Prisons should use new powers to address poor health outcomes for inmates, the BMA argued in its submission to the Justice Select Committee report into prison reforms.

The average life expectancy of a prisoner is only 56, and Ministry of Justice figures show that natural deaths in custody have increased by 26% in the past year, while suicides increased by 28%.

The BMA warned that prisoners suffer from particular issues which make them more likely to have health problems. The prison population is ageing, with the number of prisoners over 50 growing by 161% since 2002. Drug and alcohol addiction are high, and prisoners are more likely to be illiterate or speak English as a second language, which makes it harder for them to understand medical information.

In particular, BMA members warned that care was being delayed because of a “security first” approach, with prisoners having to cancel hospital appointments because of a lack of guards to escort them. Female prisoners also had difficulty accessing a doctor of the same gender.

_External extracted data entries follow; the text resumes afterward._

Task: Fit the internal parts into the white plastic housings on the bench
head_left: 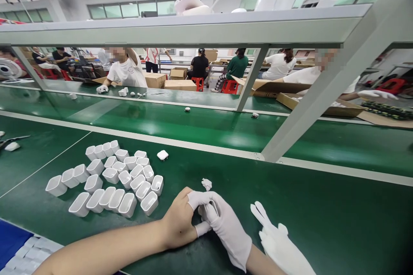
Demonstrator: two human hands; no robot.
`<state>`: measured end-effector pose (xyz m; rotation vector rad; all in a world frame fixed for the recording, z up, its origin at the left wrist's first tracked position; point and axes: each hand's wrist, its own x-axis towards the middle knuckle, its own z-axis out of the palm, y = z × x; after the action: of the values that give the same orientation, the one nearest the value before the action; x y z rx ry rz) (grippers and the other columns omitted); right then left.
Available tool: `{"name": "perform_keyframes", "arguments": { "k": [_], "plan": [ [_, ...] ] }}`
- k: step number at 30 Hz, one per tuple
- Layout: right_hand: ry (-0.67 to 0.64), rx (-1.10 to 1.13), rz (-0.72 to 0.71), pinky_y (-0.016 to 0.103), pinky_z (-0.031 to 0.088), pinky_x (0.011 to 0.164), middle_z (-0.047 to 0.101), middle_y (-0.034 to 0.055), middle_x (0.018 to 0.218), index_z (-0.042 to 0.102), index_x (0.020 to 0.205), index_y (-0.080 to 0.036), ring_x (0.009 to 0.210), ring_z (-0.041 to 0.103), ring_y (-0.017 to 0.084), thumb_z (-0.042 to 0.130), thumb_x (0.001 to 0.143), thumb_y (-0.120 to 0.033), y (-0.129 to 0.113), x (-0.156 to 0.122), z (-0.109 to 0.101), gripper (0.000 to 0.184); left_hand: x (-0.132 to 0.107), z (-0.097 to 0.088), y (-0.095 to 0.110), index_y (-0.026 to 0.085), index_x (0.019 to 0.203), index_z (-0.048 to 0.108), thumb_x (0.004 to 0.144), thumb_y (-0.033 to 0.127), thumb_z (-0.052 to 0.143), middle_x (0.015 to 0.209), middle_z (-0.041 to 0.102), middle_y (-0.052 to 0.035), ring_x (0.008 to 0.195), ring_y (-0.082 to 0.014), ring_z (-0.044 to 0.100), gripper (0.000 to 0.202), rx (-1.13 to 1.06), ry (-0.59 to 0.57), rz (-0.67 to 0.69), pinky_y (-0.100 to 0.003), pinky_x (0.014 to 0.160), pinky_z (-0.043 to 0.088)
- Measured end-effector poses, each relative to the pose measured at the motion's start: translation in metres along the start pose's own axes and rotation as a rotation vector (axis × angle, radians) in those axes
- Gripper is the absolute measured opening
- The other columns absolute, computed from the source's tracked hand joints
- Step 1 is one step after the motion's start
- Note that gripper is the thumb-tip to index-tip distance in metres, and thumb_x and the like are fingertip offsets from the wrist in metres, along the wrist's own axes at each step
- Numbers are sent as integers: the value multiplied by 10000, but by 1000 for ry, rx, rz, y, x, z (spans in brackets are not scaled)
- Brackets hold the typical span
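My left hand [177,223] is bare and reaches in from the lower left. Its fingers are pinched on the fingertips of the white glove [230,234] worn on my right hand [222,223]. The gloved fingers are bent and pressed against my left hand, just above the green mat [322,215]. A second white glove [279,245] lies loose and flat on the mat just right of my right wrist. A small crumpled white scrap [206,184] sits just beyond my hands.
Several open white plastic cases [112,180] lie clustered to the left, with one closed case [162,154] behind them. A grey metal frame post [290,129] slants up from the bench's far rail. Behind it lies a green conveyor belt [180,122]. Other people work at tables with cardboard boxes [155,79].
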<state>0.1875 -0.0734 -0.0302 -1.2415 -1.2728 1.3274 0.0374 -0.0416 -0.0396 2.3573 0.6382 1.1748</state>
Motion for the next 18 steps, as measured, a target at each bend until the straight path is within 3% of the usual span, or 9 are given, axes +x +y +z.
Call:
{"name": "perform_keyframes", "arguments": {
  "k": [5, 8, 14, 18],
  "plan": [
    [-1, 7, 16, 361, 481, 767, 621, 44, 853, 655, 998, -216, 839, 584, 230, 515, 843, -614, -14, -7, -2, 450, 10, -11, 8, 221, 1129, 556, 695, 121, 712, 917, 632, -32, 789, -193, 540, 472, -90, 3, -162, -328, 749, 459],
    [-19, 10, 27, 371, 479, 801, 620, 54, 909, 642, 1037, -218, 901, 583, 246, 551, 829, -598, -20, -8, -3, 442, 12, -14, 9, 230, 1137, 558, 703, 113, 697, 949, 635, -28, 796, -186, 542, 471, -114, 7, -164, -330, 770, 457],
    [-12, -47, 2, 359, 472, 768, 589, 46, 822, 608, 1021, -186, 793, 552, 207, 546, 824, -614, -9, 0, 0, 475, 8, -11, 5, 234, 1155, 538, 682, 77, 665, 976, 641, -29, 832, -199, 557, 515, -103, -11, -111, -339, 778, 450],
    [8, 58, -8, 394, 453, 947, 597, 93, 1158, 571, 1156, -217, 1047, 570, 251, 628, 781, -591, -6, 2, -1, 533, 9, -11, 3, 260, 1173, 509, 733, 79, 643, 1095, 621, -31, 928, -203, 567, 494, -104, 14, -105, -349, 846, 452]
  ]
}}
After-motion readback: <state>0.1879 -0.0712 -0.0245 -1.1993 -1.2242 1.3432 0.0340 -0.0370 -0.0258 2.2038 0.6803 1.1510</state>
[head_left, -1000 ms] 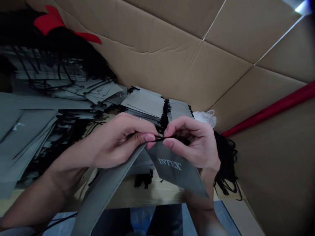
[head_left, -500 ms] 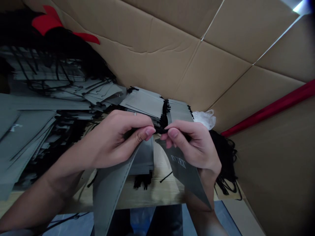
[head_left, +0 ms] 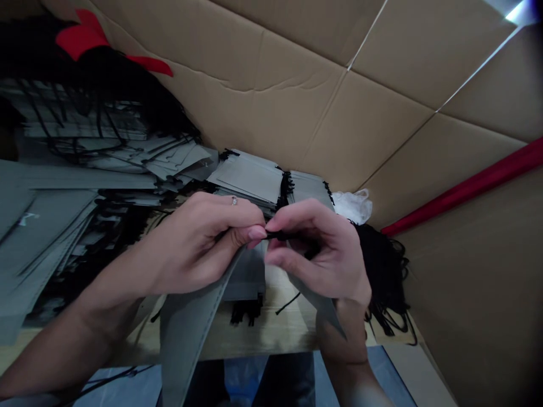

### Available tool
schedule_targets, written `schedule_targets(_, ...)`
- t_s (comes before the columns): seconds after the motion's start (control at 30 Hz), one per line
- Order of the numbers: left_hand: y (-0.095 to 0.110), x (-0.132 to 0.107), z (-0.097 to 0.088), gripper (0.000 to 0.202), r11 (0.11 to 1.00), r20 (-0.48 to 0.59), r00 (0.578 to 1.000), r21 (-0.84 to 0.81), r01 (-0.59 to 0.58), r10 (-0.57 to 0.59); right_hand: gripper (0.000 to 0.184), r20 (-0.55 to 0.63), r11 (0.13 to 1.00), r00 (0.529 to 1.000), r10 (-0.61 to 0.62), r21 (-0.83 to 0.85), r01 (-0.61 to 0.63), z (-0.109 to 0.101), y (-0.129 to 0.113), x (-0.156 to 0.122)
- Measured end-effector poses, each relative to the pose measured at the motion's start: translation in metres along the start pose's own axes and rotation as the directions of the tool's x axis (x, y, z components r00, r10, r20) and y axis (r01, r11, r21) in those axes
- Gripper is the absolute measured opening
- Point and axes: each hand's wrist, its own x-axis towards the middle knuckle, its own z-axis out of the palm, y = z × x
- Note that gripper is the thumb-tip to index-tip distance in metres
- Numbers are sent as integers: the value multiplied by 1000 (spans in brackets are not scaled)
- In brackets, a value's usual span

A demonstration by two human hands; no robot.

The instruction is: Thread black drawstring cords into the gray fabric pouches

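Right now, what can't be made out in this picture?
All in the head view:
Black cord: partly hidden by the right hand; any knot can't be told.
Right gray flap: upper part hidden by the same hand.
Left gray flap: lower end cut off by the bottom edge.
White mark at far left: too small and blurred to read.

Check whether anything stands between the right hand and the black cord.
Nothing visible does: the black cord runs from the pinching left hand in among the fingers of the right hand. The stitched grey flap hangs lower, out of the way.
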Motion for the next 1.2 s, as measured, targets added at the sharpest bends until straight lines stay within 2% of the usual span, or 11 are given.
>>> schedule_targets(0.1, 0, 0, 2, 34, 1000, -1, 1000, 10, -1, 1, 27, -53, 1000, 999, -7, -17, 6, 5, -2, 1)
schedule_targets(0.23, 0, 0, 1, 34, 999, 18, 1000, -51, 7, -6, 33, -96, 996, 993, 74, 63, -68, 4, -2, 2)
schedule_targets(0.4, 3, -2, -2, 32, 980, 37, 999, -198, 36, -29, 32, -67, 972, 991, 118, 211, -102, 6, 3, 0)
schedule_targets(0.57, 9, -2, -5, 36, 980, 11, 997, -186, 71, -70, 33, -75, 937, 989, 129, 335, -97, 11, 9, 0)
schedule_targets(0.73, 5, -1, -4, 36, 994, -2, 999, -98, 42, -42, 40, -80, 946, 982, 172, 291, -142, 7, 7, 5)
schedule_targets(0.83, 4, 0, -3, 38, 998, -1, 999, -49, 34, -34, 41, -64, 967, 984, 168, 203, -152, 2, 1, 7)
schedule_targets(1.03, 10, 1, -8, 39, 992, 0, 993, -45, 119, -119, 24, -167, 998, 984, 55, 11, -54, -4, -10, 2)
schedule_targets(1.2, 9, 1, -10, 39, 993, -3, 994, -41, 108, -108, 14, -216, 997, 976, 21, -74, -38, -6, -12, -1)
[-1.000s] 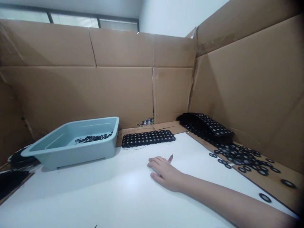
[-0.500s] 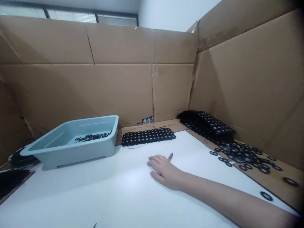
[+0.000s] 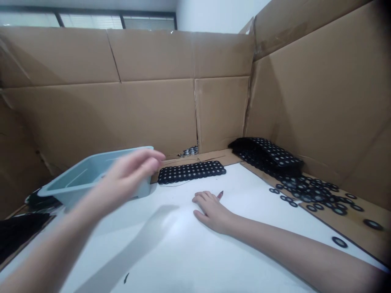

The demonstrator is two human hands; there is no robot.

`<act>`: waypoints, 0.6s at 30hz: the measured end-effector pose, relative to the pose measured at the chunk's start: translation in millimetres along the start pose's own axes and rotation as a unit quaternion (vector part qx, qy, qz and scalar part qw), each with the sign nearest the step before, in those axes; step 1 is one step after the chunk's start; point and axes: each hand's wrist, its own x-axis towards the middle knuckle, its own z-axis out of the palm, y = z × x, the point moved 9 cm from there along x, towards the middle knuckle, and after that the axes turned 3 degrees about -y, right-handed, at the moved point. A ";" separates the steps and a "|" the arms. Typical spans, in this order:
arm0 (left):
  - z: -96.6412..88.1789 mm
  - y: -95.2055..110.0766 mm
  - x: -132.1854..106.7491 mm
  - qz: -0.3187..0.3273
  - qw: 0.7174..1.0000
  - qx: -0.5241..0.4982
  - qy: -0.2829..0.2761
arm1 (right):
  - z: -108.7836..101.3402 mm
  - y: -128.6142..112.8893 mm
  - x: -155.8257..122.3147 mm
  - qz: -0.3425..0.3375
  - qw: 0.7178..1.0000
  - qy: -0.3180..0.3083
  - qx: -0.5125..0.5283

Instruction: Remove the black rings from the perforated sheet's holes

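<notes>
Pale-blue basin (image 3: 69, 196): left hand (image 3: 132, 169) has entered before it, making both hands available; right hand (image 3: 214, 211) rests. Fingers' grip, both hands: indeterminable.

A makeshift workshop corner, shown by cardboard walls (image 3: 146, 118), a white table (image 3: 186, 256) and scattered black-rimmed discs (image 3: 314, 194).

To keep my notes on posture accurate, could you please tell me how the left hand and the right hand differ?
The left hand is raised in front of the light-blue tub, while the right hand rests on the white tabletop. The left hand is blurred; the right hand looks clearer. In the picture, the left hand's fingers point rightward, the right hand's leftward. Both hands are bare.
</notes>
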 end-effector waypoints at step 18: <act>131.1 -196.7 41.8 -0.359 0.893 0.272 0.012 | -2.5 15.0 4.7 0.041 0.997 0.053 -0.042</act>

The union said it welcomed the government’s plans to introduce ‘reform prisons’, with more responsibilities devolved to prison governors.

It recommended using these powers to improve health outcomes by allowing governors to abolish cases of prison health facilities being closed during lockdown; providing services such as radiotherapy, physiotherapy and dialysis within prisons; and encouraging prisons to sign up to the Royal College of Psychiatrists’ quality assurance framework for prison mental health.

The Prison Reform Trust estimates that 90% of inmates have one or more of the five main psychiatric disorders (psychosis, anxiety disorder, personality disorder, alcohol dependence and substance misuse).

Other recommendations from the BMA included encouraging healthy eating, exercise and stopping smoking in prisons; establishing health plans so that the different agencies contracted to provide healthcare work more closely with each other and with prison staff; modernising facilities to reduce the risk of suicide and self-harm; and providing suicide training to staff.

Prison Officers Association members held a walkout and protested outside prisons last week to highlight the issue of staffing cuts, which they say are making it impossible to guarantee prison safety.

The government sought a High Court order to end the protest. Chancellor Philip Hammond then promised funding for an additional 2,500 officers in the Autumn Statement.

A recent Public Health England report said that there have been “significant improvements” in prison healthcare since NHS England and the Department of Health took over the contract in 2006. However, it recommended ongoing improvements, including integrating prison healthcare with local communities.